Core Databricks Components

  • Unity Catalog: Unity Catalog is a unified governance solution for data and AI assets such as files, tables, and machine learning models. Unity Catalog enforces fine-grained access controls, centralized policy management, auditing, and lineage tracking—all integrated into the Databricks workflow.
  • Network Connectivity Configuration: Serverless network connectivity is managed with network connectivity configurations (NCC), which are account-level regional constructs that are used to manage private endpoints creation and firewall enablement at scale. An NCC is created and attached to the workspace, which contains a list of stable Azure service subnets, which will be used by the serverless compute in that workspace to connect the Azure resource using service endpoints.
  • Restrictive Network Policy: Network Policies implement egress controls for serverless compute by enforcing a restrictive network policy that permits outbound traffic only to required data buckets.

Adding Additional Spokes

To add additional spokes to this configuration, follow the steps below.
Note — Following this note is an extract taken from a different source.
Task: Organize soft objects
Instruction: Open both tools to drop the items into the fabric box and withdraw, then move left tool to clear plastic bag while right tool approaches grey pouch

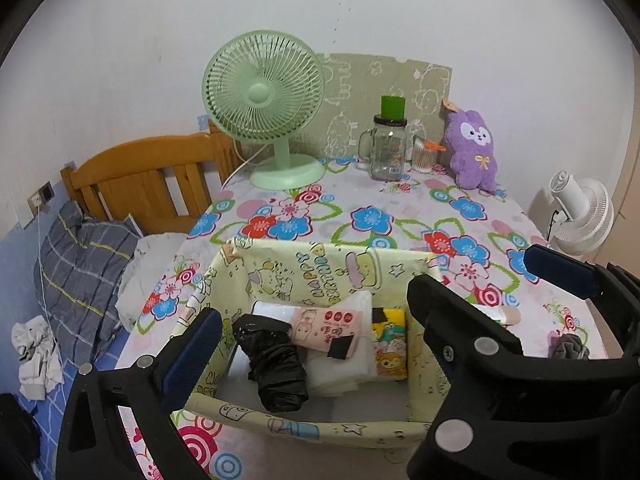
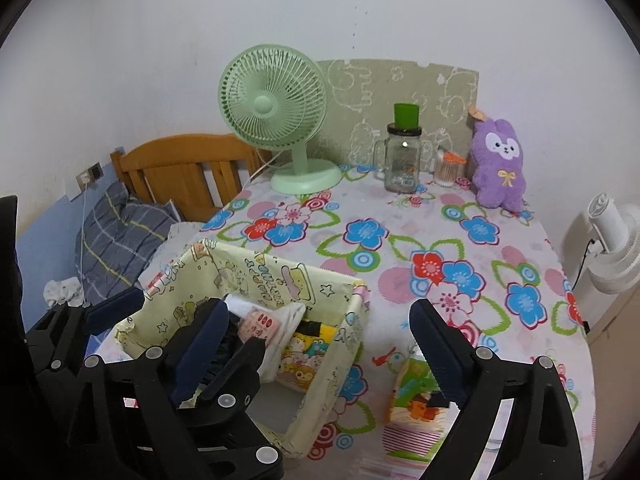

  1. Add a New Key to the spoke config Variable
# Terraform variables (for example, terraform.tfvars)
spoke_config = {
spoke = {
resource_suffix = "spoke"
cidr = "10.1.0.0/20"
tags = {
environment = "dev"
},
},
spoke_b = { # <----- Add a new spoke config
resource_suffix = "spoke_b"
cidr = "10.2.0.0/20"
tags = {
environment = "test"
}
}
}
  1. Add a New Provider in providers.tf for the New Spoke
# providers.tf

# New spoke provider
provider "databricks" {
alias = "spoke_b"
host = module.spoke_b.workspace_url
}
  1. Copy the spoke.tf File: Copy spoke.tf to a new file (for example, spoke_b.tf).
  2. Modify the Module Names and References:
# spoke_b.tf

module "spoke_b" { # <----- Modify the name of the module to something unique
source = "./modules/spoke"

# Update these per spoke
resource_suffix = var.spoke_config["spoke_b"].resource_suffix
vnet_cidr = var.spoke_config["spoke_b"].cidr
tags = var.spoke_config["spoke_b"].tags

depends_on = [module.hub]
}

module "spoke_b_catalog" {
source = "./modules/catalog"

# Update these per catalog for the catalog's spoke
catalog_name = module.spoke_b.resource_suffix
dns_zone_ids = [module.spoke_b.dns_zone_ids["dfs"]]
ncc_id = module.spoke_b.ncc_id
resource_group_name = module.spoke_b.resource_group_name
resource_suffix = module.spoke_b.resource_suffix
subnet_id = module.spoke_b.subnet_ids.privatelink
tags = module.spoke_b.tags

providers = {
databricks.workspace = databricks.spoke_b
}
}
  1. Apply the Configuration: terraform apply.

Security Analysis Tool (SAT)

The Security Analysis Tool (SAT) is enabled by default to continuously monitor the security posture of your Databricks environment. By default, SAT is installed in the hub workspace, also known as the WEB_AUTH workspace.

Changing the SAT Workspace

To deploy the Security Analysis Tool (SAT) in a different workspace, three modifications are required in customizations.tf:

  1. Update the Databricks provider in the SAT module:
# Default
providers = {
databricks = databricks.hub
}

# Modified
providers = {
databricks = databricks.spoke
}
  1. Update the local sat_workspace reference:
# Default
locals {
sat_workspace = module.hub
}

# Modified
locals {
sat_workspace = module.spoke
}
  1. Update the databricks_permission_assignment.sat_workspace_admin resource
# Default
resource "databricks_permission_assignment" "sat_workspace_admin" {
count = length(module.sat)
...
provider = databricks.hub
}

# Modified
resource "databricks_permission_assignment" "sat_workspace_admin" {
count = length(module.sat)
...
provider = databricks.spoke
}

NOTE: The Security Analysis Tool (SAT) is designed to be deployed once per Azure subscription. To deploy SAT in multiple regions, provision SAT in multiple spokes using the same modifications above.

SAT Service Principal

Some users may not have permissions to create Entra ID service principals. In this case, a pre-existing service principal can be used:

# example.tfvars
sat_service_principal = {
client_id = "00000000-0000-0000-0000-000000000000"
client_secret = "some-secret"
}

If no service principal is provided, the template creates one named spSAT by default. The name can be customized:

# example.tfvars
sat_service_principal = {
name = "spSATDev"
}

SAT Compute

The Security Analysis Tool (SAT) is installed using classic compute by default. This is because SAT does not yet support inspecting workspaces outside of the current workspace when running on serverless. If you would like to run on serverless compute instead, you can modify the sat_configuration variable to specify using serverless (see below):

sat_configuration = {
run_on_serverless = true
}

NOTE: When running the Security Analysis Tool (SAT) on serverless compute, SAT will only inspect the current workspace.